A health expert says offering a second vaccine booster to vulnerable groups is the right thing to do, but more work is needed to gain an adequate uptake of the first booster.
The government has revealed the groups that could be eligible for a further Covid-19 booster.
It's planning a law change that will allow those people to get the dose six months after their first booster without a prescription in July.
The bill will be rushed through Parliament and once it has passed, the Director-General of Health will confirm which groups are eligible.
The government is proposing people aged 65 and over, Māori and Pacific people aged 50 and over, aged care residents and severely immunocompromised people be eligible.
That will amount to about 850,000 people.
Sir Collin Tukuitonga, Auckland University associate professor of public health and the associate dean of the Pacific programme at the medical school, said offering a second booster was the correct move, but there were concerns about gaps in the vaccination programme to date.
"The immediate issue for us is that we still have not very adequate uptake of the first booster and in order to get the second booster you need to have had the first one," he told Morning Report.
The advice from the experts was the Covid-19 vaccinations should be six months apart.
"I accept that some of these vulnerable people would have had their first dose a while back," Sir Collin said. "So that is an issue. No doubt the ministry and the officials, general practice communities will work through this because it is an important point, given the fact that we're coming into winter and people are concerned about flu and so on."

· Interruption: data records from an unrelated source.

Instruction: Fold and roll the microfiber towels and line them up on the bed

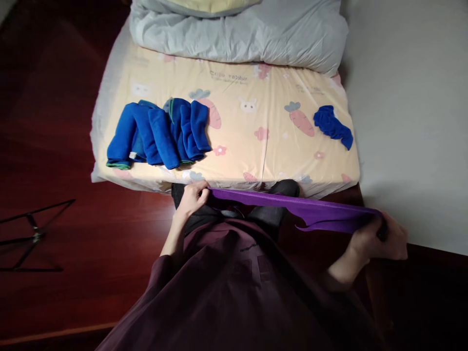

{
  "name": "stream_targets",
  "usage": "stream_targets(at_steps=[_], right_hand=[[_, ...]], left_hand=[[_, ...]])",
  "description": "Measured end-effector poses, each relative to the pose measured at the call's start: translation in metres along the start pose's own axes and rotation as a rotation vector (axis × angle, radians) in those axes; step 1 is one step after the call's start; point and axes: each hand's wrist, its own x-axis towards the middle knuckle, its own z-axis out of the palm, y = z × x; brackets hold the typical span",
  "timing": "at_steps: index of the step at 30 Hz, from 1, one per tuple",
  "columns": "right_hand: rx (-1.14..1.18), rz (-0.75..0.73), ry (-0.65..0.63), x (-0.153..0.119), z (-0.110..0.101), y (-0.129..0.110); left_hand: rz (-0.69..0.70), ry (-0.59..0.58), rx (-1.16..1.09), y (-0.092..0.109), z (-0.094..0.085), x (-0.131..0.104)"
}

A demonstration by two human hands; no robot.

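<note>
Between my two hands stretches a purple cloth (325, 212), long and narrow, held above my lap with its lower edge hanging unevenly. My left hand (192, 199) pinches one end, thumb on top. At the far right, my right hand (387, 239) is closed round the other end; it is a little blurred, and a small dark thing shows beside its fingers. On the bed ahead of my left hand lie several folded blue cloths (161, 136) with green edges, overlapping in a row. A crumpled blue cloth (332, 126) lies at the bed's right side.
The bed (252, 156) has a pale yellow sheet with carrots and rabbits. A bulky grey-blue quilt (237, 36) lies across its far part. A pale wall (409, 122) borders the right side. Thin black stand legs (34, 236) rest on the reddish floor (98, 248) at left.
</note>
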Motion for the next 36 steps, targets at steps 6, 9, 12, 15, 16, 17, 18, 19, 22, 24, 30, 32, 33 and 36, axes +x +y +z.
stream_targets(at_steps=[6, 9, 12, 15, 16, 17, 18, 19, 22, 24, 30, 32, 33, 36], right_hand=[[0.048, 0.019, -0.591, 0.016, -0.015, 0.021], [0.117, 0.013, -0.719, 0.021, -0.018, 0.023], [0.033, 0.045, -0.697, 0.019, -0.019, 0.031], [-0.018, 0.053, -0.628, 0.014, -0.02, 0.042], [-0.03, 0.062, -0.618, 0.013, -0.02, 0.046], [-0.045, 0.078, -0.616, 0.011, -0.02, 0.05], [-0.063, 0.098, -0.626, 0.011, -0.019, 0.054], [-0.081, 0.118, -0.643, 0.01, -0.018, 0.058], [-0.097, 0.128, -0.687, 0.013, -0.008, 0.07], [-0.077, 0.095, -0.731, 0.018, 0.004, 0.077], [0.072, -0.115, -0.597, 0.045, 0.041, 0.078], [0.11, -0.164, -0.525, 0.055, 0.047, 0.076], [0.111, -0.176, -0.508, 0.059, 0.049, 0.076], [0.052, -0.165, -0.517, 0.067, 0.049, 0.084]], left_hand=[[-0.097, -0.152, -0.319, 0.005, -0.034, -0.007], [-0.05, -0.259, -0.308, -0.001, -0.047, -0.004], [-0.001, -0.207, -0.133, -0.011, -0.051, 0.002], [0.009, -0.059, 0.011, -0.021, -0.052, 0.005], [0.013, -0.011, 0.042, -0.023, -0.052, 0.006], [0.023, 0.026, 0.066, -0.025, -0.052, 0.006], [0.037, 0.058, 0.088, -0.027, -0.053, 0.006], [0.052, 0.086, 0.11, -0.028, -0.054, 0.006], [0.099, 0.14, 0.196, -0.031, -0.059, 0.012], [0.14, 0.148, 0.26, -0.032, -0.064, 0.021], [0.24, 0.223, 0.499, -0.024, -0.081, 0.054], [0.22, 0.318, 0.578, -0.016, -0.089, 0.06], [0.205, 0.36, 0.611, -0.013, -0.093, 0.061], [0.181, 0.455, 0.656, -0.001, -0.105, 0.058]])
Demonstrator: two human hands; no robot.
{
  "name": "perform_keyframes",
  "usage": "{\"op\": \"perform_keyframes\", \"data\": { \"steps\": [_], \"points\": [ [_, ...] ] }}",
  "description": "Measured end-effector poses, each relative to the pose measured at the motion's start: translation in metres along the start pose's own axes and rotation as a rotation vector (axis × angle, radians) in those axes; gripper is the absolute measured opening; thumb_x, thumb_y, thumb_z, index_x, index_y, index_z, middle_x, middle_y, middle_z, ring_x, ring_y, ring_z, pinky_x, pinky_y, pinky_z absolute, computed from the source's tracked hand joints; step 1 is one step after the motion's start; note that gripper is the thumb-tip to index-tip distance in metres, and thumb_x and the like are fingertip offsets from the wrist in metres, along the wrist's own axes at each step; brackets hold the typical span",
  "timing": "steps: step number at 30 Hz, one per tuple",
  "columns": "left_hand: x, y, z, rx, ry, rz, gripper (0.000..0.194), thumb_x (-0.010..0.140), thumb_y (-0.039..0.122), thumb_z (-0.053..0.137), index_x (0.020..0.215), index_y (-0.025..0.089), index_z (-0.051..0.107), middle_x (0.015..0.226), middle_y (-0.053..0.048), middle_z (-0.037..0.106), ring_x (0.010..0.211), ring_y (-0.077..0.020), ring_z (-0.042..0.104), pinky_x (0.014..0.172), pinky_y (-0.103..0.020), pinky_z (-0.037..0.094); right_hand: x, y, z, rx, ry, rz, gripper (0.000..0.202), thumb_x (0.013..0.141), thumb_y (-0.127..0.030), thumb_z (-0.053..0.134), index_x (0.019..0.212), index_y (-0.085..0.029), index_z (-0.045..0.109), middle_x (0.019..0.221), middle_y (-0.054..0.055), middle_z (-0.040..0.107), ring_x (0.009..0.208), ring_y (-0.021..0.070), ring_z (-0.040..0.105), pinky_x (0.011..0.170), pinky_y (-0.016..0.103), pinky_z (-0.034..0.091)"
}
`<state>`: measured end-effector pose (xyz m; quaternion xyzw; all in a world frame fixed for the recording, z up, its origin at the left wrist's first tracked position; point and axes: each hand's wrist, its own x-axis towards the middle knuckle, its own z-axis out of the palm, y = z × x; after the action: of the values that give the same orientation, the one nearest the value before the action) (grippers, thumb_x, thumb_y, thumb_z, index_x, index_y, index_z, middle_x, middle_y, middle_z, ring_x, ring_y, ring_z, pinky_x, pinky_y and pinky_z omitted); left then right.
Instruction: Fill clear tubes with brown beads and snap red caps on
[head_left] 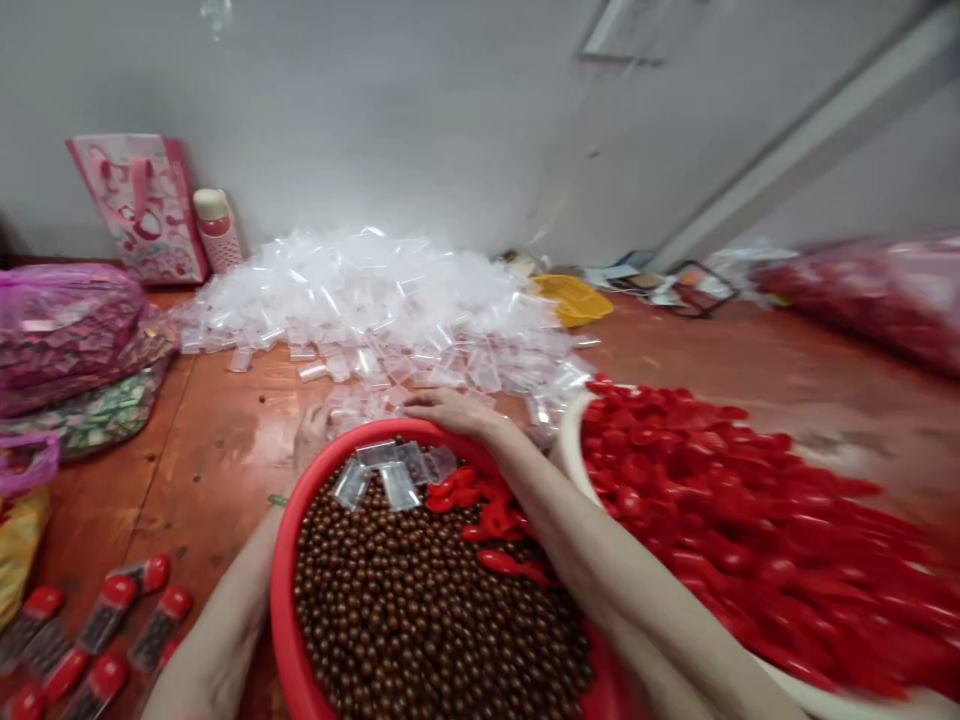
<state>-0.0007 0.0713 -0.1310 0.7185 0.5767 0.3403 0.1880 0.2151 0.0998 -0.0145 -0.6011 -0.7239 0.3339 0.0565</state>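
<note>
Filled containers with red caps [105, 618] lay at about 8 o'clock from a red tub [283, 570] on the reddish floor [169, 440]. The left hand [311, 432] was at the tub's 11 o'clock, blurred and partly hidden, its grip impossible to tell. Inside the tub, brown balls [420, 600] lay below loose clear containers [400, 485] near 12 o'clock and red pieces [502, 562] toward 1 o'clock. A heap of clear plastic pieces [375, 290] spread beyond, at 12 o'clock. The right hand [444, 408] reached across the far rim just past 12 o'clock, apart from the left; whether it gripped anything could not be told. The moment appeared to be a reach toward the heap, and drawing pieces in would have called for clearing the rim. A cream basin [571, 445] of red pieces stood at 2 to 3 o'clock.
</note>
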Motion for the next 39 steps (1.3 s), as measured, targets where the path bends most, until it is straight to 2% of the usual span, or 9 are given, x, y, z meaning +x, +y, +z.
{"op": "perform_keyframes", "data": {
  "steps": [6,9,12,18,26,31,34,36,39],
  "points": [
    [-0.01,-0.015,-0.035,0.212,-0.022,-0.068,0.024,0.095,0.026,0.049,0.111,0.015,0.063,0.117,-0.011,0.064,0.108,-0.0215,0.06,0.099,-0.042,0.048,-0.021,-0.004,0.023,-0.033,0.218,-0.039,0.039,0.09,-0.035,0.042,0.104,-0.012,0.07,0.104,0.016,0.073,0.097,0.0311,0.067,0.088,0.045,0.05],
    [-0.009,-0.029,-0.056,0.3,0.08,-0.178,0.035,0.096,0.02,0.037,0.123,0.01,0.057,0.137,-0.021,0.052,0.134,-0.0301,0.042,0.114,-0.053,0.03,-0.029,-0.002,0.037,-0.048,0.38,-0.142,0.038,0.09,-0.037,0.042,0.105,-0.015,0.069,0.106,0.016,0.072,0.1,0.0321,0.066,0.09,0.048,0.049],
    [-0.011,-0.045,-0.067,0.324,0.082,-0.254,0.043,0.094,0.019,0.036,0.133,0.007,0.05,0.148,-0.023,0.041,0.144,-0.0352,0.028,0.116,-0.062,0.018,-0.035,0.0,0.044,-0.051,0.415,-0.205,0.037,0.089,-0.039,0.045,0.104,-0.015,0.068,0.105,0.016,0.073,0.098,0.0316,0.067,0.088,0.048,0.051],
    [-0.023,-0.061,-0.068,0.231,0.001,-0.257,0.054,0.082,0.005,0.041,0.134,0.009,0.051,0.149,-0.02,0.043,0.143,-0.0275,0.034,0.119,-0.049,0.025,-0.04,0.003,0.042,-0.042,0.419,-0.207,0.034,0.088,-0.04,0.049,0.105,-0.018,0.068,0.106,0.013,0.072,0.097,0.0301,0.067,0.088,0.047,0.052],
    [-0.018,-0.064,-0.086,-0.075,0.173,-0.286,0.041,0.076,0.002,0.044,0.107,0.013,0.068,0.134,-0.015,0.06,0.131,-0.0254,0.051,0.116,-0.049,0.034,-0.064,-0.001,0.03,0.079,0.387,-0.241,0.034,0.087,-0.042,0.053,0.107,-0.017,0.066,0.106,0.012,0.072,0.096,0.0288,0.067,0.088,0.046,0.052],
    [-0.016,-0.03,-0.11,-0.402,0.221,-0.344,0.04,0.078,0.009,0.049,0.116,0.011,0.062,0.123,-0.018,0.066,0.114,-0.0244,0.064,0.101,-0.049,0.049,-0.103,0.0,0.021,0.104,0.464,-0.214,0.027,0.088,-0.035,0.05,0.102,-0.019,0.066,0.1,0.01,0.071,0.094,0.0257,0.066,0.089,0.043,0.051],
    [-0.027,0.009,-0.128,-0.617,0.151,-0.287,0.042,0.076,0.013,0.055,0.117,0.015,0.061,0.125,-0.014,0.065,0.114,-0.0211,0.064,0.102,-0.042,0.05,-0.122,0.004,0.023,0.159,0.487,-0.163,0.025,0.087,-0.035,0.051,0.097,-0.019,0.067,0.095,0.008,0.071,0.09,0.0243,0.066,0.088,0.041,0.051],
    [-0.036,0.027,-0.139,-0.881,0.035,-0.239,0.037,0.076,0.015,0.059,0.112,0.015,0.065,0.123,-0.014,0.067,0.114,-0.0227,0.064,0.105,-0.043,0.047,-0.131,0.008,0.029,0.198,0.473,-0.14,0.023,0.087,-0.036,0.053,0.096,-0.02,0.066,0.095,0.008,0.071,0.088,0.0236,0.066,0.087,0.04,0.052],
    [-0.047,0.023,-0.149,-0.844,0.211,-0.223,0.033,0.077,0.017,0.057,0.109,0.015,0.066,0.12,-0.012,0.069,0.116,-0.0222,0.063,0.106,-0.044,0.045,-0.14,0.012,0.041,0.218,0.469,-0.13,0.025,0.085,-0.04,0.054,0.095,-0.021,0.066,0.096,0.009,0.071,0.089,0.0249,0.066,0.088,0.043,0.051]
  ]
}}
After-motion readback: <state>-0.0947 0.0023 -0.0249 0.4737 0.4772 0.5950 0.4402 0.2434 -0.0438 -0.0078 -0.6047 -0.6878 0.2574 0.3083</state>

The move by the government reflected that lessons had been learned from the initial drive to get Māori and Pasifika communities vaccinated, Sir Collin said.
There was a recognition that those communities faced greater underlying health problems.
"You may recall our colleagues, the Māori doctors working on Covid recommended that the first and second dose, booster and so on, should have been offered to Māori at 50 for the reasons the officials have looked at and introduced the lower age threshold for Māori and Pasifika, absolutely we should have done this from day one."
The community infrastructure within Māori and Pasifika communities used to vaccinate people was still operational and could be used again to drive the latest booster campaign. But Sir Collin said emphasis must also be put on first booster uptake too.
"We do need to put an extra effort into encouraging uptake of the first booster. I note that the Pacific providers, community leaders, and Māori leaders, did a fantastic job with drive-ins and led by communities which led to, particularly in the case of the Pacific community, very good rates of first and second doses. I think we need to support those resources."